Our systems, institutions, way of life. What does it produce? It produces a small number of winners. A large number of losers. And almost no true leaders. Lion-hearted people with genuine values. Who are then noble enough to live them. Not just for themselves, but for us. Who defend them to the point of self-sacrifice. Because that is what living your values means.
The winners in Silicon Valley today are the opposite of leaders, are they not? Founders of fast growing Y-Combinator backed startups don’t seem to possess values in the way Andy Grove did. In fact, they don’t appear to have any real values at all. They appear to believe that everyone should have the inalienable right to … nothing. Not freedom, not truth, not justice. So they have an absence of values. Without genuine values, they cannot be noble leaders. They can only be small and stressed. And that is what the winners in Silicon Valley usually are now, aren’t they? Youdon’t have to look very hard around here to see limitless examples.
Andy Grove. Maya Angelou. Martha Graham.
They were mighty leaders. In the great sense.
Before the CEO, the poet, the dancer.
There were true, deep, inalienable values.
Values they believed everyone should have.
And because the list of genuine values is small,
it was more or less the same, wasn’t it?
Respect. Love. Truth. Freedom. Equality.
As I thought about this, with sadness, I felt maybe just for a moment, like Andy Grove might have felt. Not sad. But defiant. The Jewish refugee from Eastern Europe. Seeing a world aflame with hatred, untruth, inequality. I felt not just stronger, tougher, smarter. But gentler. Kinder. Truer. Freer. More grateful. And that is how he became not just a winner, but a leader.
All of which brings me to you. We all have a struggle, don’t we?
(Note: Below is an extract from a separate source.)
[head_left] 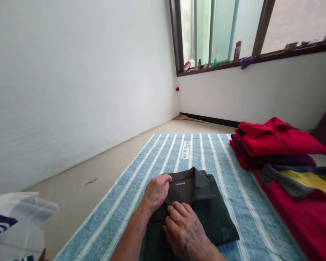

But no matter how mighty your struggles are, they probably pale in comparison to Andy Grove’s.
There is a dearth of leaders in our world today.
We have winners and losers, but leaders?
People with genuine values,
who live them with lion-hearted nobility,
defying damnation, condemnation, cheap temptation, false salvation.
They’re almost nonexistent, aren’t they?
When I was a student at Stanford, I was surfing Facebook and saw a quote that said:
I would rather loose in cause that would one day win, than win in a cause that would one day loose.